Financial court proceedings were started by Ms Wyatt, in 2011, nearly 20 years after the divorce.  Both had moved on with their lives and were in new relationships and had further children. In contrast to Mr Dale’s business success, Ms Wyatt had held down low paid jobs and had on occasion had to rely on state benefits.

Ms Wyatt’s financial claim was rejected by the Court of Appeal who thought it was too late to apply. However in March 2015 the Supreme Court set aside the decision, ruling that there was no time limit in law for claims for financial provision on divorce.   This gave Mrs Wyatt the green light to go ahead with her financial proceedings and pursue the £1.9M pay out that she was seeking.

Last week it was reported that Mr Vince and Ms Wyatt agreed to settle her financial claim.  A family High Court judge, Mr Justice Cobb, approved an agreed financial court order awarding Ms Wyatt what was described as a “modest” award of £300,000. The media report that it is not known how much Ms Wyatt will actually receive after payment of some outstanding legal fees.  Some have speculated that she may receive very little. 

It is suspected that Mr Vince took the economic decision to agree to pay Ms Wyatt the £300,000 as he could have spent more than that amount, in legal fees, battling over whether or not Ms Wyatt should receive anything. As a result of their agreement the court will not hear detailed argument on when, if ever, financial claims of an ex should fall away, if there is no clean break order.

In the press, Dale Vince has called for a statute of limitations for divorce cases and is described as being very disappointed that the Supreme Court decided not to throw out Ms Wyatt’s application, brought over 30 years after their relationship ended.

Legal costs of these complex court proceedings could have been avoided if the couple had entered into a financial clean break order at the time of their divorce in 1992.  At that time neither of them had much by way of assets.  They both probably thought that neither would ever amount to much.
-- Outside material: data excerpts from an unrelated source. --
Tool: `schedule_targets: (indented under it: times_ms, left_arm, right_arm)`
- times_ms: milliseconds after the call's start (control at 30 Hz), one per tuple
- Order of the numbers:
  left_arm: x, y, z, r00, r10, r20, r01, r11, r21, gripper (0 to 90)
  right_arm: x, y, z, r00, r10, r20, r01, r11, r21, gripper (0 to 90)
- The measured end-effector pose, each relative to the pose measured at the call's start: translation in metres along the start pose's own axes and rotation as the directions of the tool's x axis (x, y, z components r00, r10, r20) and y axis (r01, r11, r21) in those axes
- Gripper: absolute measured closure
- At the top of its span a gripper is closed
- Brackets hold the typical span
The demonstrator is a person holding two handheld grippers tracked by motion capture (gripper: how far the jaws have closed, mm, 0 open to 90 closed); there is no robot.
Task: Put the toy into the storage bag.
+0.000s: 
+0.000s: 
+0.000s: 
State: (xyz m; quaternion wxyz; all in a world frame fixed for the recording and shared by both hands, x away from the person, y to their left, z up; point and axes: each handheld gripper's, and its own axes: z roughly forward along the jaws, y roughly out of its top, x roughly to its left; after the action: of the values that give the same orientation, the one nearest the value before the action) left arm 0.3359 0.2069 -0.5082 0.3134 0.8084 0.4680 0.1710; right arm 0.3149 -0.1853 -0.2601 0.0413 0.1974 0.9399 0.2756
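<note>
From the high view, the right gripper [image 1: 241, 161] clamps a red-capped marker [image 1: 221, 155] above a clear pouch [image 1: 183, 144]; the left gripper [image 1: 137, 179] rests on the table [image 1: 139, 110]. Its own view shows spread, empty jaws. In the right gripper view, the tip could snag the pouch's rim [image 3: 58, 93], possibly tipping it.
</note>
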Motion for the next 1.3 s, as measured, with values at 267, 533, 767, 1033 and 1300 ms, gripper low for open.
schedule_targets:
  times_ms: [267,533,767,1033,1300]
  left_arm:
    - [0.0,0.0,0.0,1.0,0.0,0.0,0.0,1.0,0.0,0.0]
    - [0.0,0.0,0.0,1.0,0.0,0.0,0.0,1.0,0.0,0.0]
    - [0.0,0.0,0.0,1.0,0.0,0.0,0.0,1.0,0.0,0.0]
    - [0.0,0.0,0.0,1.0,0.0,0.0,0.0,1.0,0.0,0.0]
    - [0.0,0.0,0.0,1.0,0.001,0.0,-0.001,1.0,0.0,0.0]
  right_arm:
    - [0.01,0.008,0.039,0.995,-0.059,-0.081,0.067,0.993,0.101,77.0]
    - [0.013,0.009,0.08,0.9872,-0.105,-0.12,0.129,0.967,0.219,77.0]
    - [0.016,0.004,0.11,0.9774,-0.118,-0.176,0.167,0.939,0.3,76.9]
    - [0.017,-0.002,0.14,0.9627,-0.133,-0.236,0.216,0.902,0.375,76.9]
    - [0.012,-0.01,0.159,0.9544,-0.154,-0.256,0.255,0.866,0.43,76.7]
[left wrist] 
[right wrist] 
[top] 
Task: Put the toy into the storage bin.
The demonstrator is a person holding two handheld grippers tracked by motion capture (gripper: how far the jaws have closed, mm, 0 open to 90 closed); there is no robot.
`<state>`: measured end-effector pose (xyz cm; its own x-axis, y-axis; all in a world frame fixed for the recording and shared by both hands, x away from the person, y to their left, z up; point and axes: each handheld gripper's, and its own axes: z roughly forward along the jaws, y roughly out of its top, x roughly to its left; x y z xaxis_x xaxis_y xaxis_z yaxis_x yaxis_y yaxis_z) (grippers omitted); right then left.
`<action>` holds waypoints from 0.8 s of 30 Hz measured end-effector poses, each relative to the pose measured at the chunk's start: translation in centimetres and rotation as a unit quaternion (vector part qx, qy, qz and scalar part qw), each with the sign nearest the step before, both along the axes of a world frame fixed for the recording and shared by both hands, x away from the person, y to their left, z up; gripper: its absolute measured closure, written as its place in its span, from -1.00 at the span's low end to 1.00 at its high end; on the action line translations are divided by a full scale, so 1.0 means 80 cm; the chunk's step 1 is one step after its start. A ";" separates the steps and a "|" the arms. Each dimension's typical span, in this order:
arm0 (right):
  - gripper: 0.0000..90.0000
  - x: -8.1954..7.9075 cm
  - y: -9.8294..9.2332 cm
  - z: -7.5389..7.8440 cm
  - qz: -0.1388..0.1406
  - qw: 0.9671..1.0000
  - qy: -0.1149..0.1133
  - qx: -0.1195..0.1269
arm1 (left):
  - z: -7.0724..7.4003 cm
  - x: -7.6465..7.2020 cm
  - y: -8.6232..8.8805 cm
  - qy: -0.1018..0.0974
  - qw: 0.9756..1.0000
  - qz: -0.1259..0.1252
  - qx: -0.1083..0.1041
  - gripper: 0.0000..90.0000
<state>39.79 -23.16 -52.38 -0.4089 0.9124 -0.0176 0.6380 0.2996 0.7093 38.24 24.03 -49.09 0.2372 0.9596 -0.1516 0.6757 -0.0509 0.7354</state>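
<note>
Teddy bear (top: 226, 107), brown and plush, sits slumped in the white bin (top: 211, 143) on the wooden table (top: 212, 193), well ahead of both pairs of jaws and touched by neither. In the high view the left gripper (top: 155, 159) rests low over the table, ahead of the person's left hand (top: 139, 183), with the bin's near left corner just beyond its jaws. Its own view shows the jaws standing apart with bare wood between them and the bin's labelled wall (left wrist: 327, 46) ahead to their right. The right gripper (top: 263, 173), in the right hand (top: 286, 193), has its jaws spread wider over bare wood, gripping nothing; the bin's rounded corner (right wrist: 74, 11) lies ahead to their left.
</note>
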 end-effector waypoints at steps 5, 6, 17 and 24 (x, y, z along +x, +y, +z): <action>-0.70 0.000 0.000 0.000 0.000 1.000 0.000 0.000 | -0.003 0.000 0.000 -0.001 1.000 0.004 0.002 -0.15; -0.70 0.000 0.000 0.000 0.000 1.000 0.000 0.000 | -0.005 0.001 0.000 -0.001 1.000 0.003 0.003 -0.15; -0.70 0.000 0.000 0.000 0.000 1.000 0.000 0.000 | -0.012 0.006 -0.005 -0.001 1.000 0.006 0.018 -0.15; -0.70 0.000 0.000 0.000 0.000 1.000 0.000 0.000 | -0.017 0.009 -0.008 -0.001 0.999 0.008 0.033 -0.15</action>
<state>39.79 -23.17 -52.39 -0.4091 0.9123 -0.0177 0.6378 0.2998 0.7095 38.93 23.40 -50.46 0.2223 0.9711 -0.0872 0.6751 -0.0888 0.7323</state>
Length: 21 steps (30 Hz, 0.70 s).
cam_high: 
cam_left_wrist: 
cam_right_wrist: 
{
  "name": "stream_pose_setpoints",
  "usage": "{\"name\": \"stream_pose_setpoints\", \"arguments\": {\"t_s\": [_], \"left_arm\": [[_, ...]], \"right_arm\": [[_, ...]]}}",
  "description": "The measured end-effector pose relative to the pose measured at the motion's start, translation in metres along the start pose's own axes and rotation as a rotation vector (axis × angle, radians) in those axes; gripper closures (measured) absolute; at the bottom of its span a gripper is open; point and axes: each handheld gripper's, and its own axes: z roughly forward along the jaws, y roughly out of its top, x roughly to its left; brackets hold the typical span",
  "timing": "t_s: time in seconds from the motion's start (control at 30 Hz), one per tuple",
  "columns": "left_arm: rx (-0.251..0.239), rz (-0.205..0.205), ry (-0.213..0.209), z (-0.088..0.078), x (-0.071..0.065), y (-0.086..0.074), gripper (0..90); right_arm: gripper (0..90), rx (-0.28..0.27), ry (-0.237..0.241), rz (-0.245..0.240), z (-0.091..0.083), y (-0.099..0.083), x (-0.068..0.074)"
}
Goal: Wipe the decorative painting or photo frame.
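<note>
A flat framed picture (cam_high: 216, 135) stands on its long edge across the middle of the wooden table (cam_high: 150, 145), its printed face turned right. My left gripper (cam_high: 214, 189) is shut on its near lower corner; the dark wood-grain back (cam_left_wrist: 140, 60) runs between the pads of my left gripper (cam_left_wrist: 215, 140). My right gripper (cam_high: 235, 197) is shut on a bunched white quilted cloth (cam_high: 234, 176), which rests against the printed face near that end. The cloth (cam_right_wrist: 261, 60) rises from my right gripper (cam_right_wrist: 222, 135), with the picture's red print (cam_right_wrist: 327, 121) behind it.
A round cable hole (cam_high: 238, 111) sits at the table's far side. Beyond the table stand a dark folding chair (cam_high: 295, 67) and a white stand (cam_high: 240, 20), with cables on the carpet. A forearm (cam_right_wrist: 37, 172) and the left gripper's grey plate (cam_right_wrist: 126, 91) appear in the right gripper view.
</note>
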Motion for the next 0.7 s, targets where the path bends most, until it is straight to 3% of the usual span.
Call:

Many spouses have taken the same risk or been oblivious to the thought of their ex-spouses claiming against future business ventures, inheritances or windfall payments received many years after the split.

The moral of the tale is perhaps that spending a little sometimes saves a lot.

At Brabners we advise husbands and wives to get a financial court order at the time of a divorce. None of us have a crystal ball and it is better to hope that there may be a successful budding entrepreneur or lottery winner than take the risk.

When solicitors advise families on estate planning , many people do not know if they have a financial court order and, if so, if it is a clean break order or not. It is imperative to check whether there is a financial clean break order as this can be a trigger to decide to get a financial clean break order or can affect estate planning decisions. 

Many former spouses assume that they have a clean break just because they got divorced.  That has never been the case and all the Supreme Court decision has done is to confirm that, unless there is a change in the law, there is no statute of limitations for divorce cases and that the financial court   process on divorce can be a lottery with the potential for different judges to come to a range of views on whether there should be a pay out and, if so, the amount.